How to Create a Dynamic SCCM Collection for Microsoft Defender ATP Devices

When managing security policies and updates, it’s sometimes desirable to target only those devices that are successfully onboarded to Microsoft Defender ATP or have the ATP agent actively running.

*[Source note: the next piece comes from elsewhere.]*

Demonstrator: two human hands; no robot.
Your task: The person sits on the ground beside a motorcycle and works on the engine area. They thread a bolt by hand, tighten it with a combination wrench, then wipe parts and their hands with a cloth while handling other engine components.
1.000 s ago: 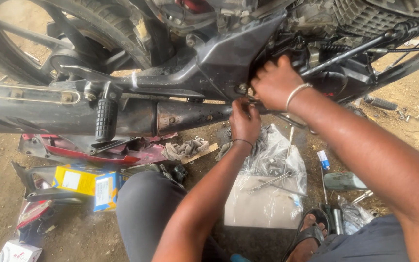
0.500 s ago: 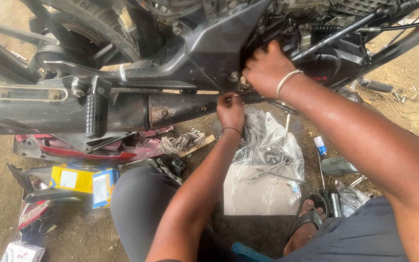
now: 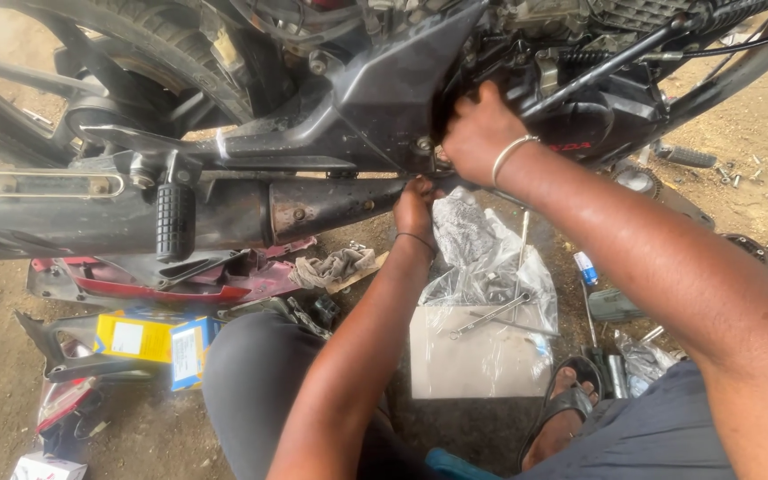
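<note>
Both hands (image 3: pixel 451 169) seemingly at motorcycle frame (image 3: pixel 384 98)

Both forearms are bare, with no sleeves reaching the wrists. The right hand (image 3: pixel 477 133) has a thin silver-coloured bangle (image 3: pixel 510 156) around its wrist. The left hand (image 3: pixel 415 209) has a slim dark band (image 3: pixel 416 238) at its wrist. Below the hands, the legs are covered in grey trousers (image 3: pixel 251 382), and the right foot wears a dark open sandal (image 3: pixel 571 402) with a broad strap.
</note>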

Instead of relying on registry queries, we can leverage SCCM’s built-in AdvancedThreatProtectionHealthStatus class to achieve this.

This guide explains how to create a dynamic SCCM collection including:

  • Devices onboarded to Microsoft Defender ATP (OnboardingState = 1)
  • Devices where the Defender ATP agent is running (SenseIsRunning = 1)

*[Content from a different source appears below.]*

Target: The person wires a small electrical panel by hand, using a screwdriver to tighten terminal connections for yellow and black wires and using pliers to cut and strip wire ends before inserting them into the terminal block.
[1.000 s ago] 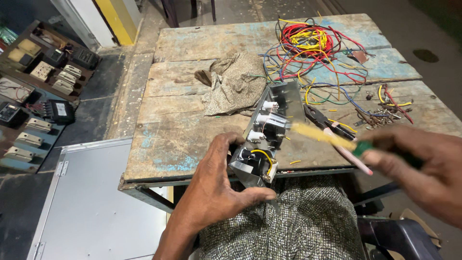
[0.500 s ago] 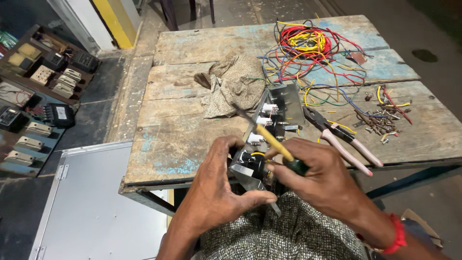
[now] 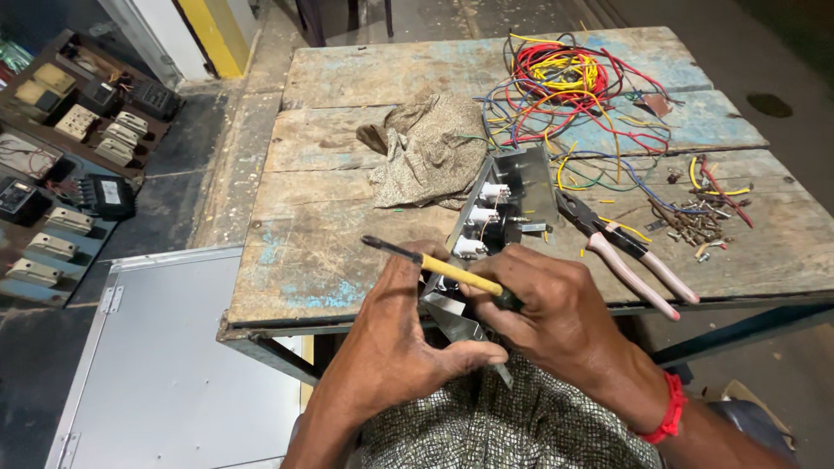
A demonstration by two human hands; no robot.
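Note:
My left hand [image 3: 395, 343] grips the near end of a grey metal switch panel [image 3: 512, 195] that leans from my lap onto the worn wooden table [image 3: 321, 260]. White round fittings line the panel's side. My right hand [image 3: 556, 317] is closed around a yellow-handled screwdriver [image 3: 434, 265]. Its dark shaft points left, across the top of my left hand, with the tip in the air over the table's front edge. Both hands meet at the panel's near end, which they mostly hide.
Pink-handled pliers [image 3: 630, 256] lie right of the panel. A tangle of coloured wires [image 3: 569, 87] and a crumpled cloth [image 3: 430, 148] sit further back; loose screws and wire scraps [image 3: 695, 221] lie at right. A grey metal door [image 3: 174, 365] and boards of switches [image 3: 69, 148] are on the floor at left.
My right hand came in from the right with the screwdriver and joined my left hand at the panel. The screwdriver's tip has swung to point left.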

More information about the class can be found here.

Step 1: Understanding the SCCM Inventory Class

SCCM gathers ATP health data under:

SMS_G_System_AdvancedThreatProtectionHealthStatus

Key fields include:

  • OnboardingState – Indicates if the device is onboarded (1 = Yes)
  • SenseIsRunning – Shows if the Defender ATP agent is active (1 = Running)

Since this data is already collected by SCCM, querying this class tend to be an easier approach than checking the registry.

Step 2: Creating the SCCM Collection Query

Follow these steps to define a query-based collection:

  1. Open SCCM Console → Navigate to Assets and ComplianceDevice Collections.
  2. Right-click and choose Create Device Collection.
  3. Assign a name, e.g., Defender ATP Onboarded Devices.
  4. Under Membership Rules, select Add RuleQuery Rule.
  5. Insert this WQL query into the Query Statement box:
SELECT SMS_R_SYSTEM.ResourceID, SMS_R_SYSTEM.ResourceType, SMS_R_SYSTEM.Name,
       SMS_R_SYSTEM.SMSUniqueIdentifier, SMS_R_SYSTEM.ResourceDomainORWorkgroup, SMS_R_SYSTEM.Client
FROM SMS_R_System
INNER JOIN SMS_G_System_AdvancedThreatProtectionHealthStatus
ON SMS_G_System_AdvancedThreatProtectionHealthStatus.ResourceID = SMS_R_System.ResourceID
WHERE SMS_G_System_AdvancedThreatProtectionHealthStatus.OnboardingState = 1
   OR SMS_G_System_AdvancedThreatProtectionHealthStatus.SenseIsRunning = 1
  1. Click OK to save.
  2. Enable Incremental Updates to keep the collection dynamic.
  3. Click Save & Deploy.

Step 3: Deploying Security Updates and Policies

Once your collection is active, you can:

  • Deploy Microsoft Defender Antivirus definition updates or Microsoft Defender Platform Updates exclusively to compliant devices.
  • Apply Security Baselines to devices that meet the ATP criteria.
  • Monitor compliance through SCCM reports.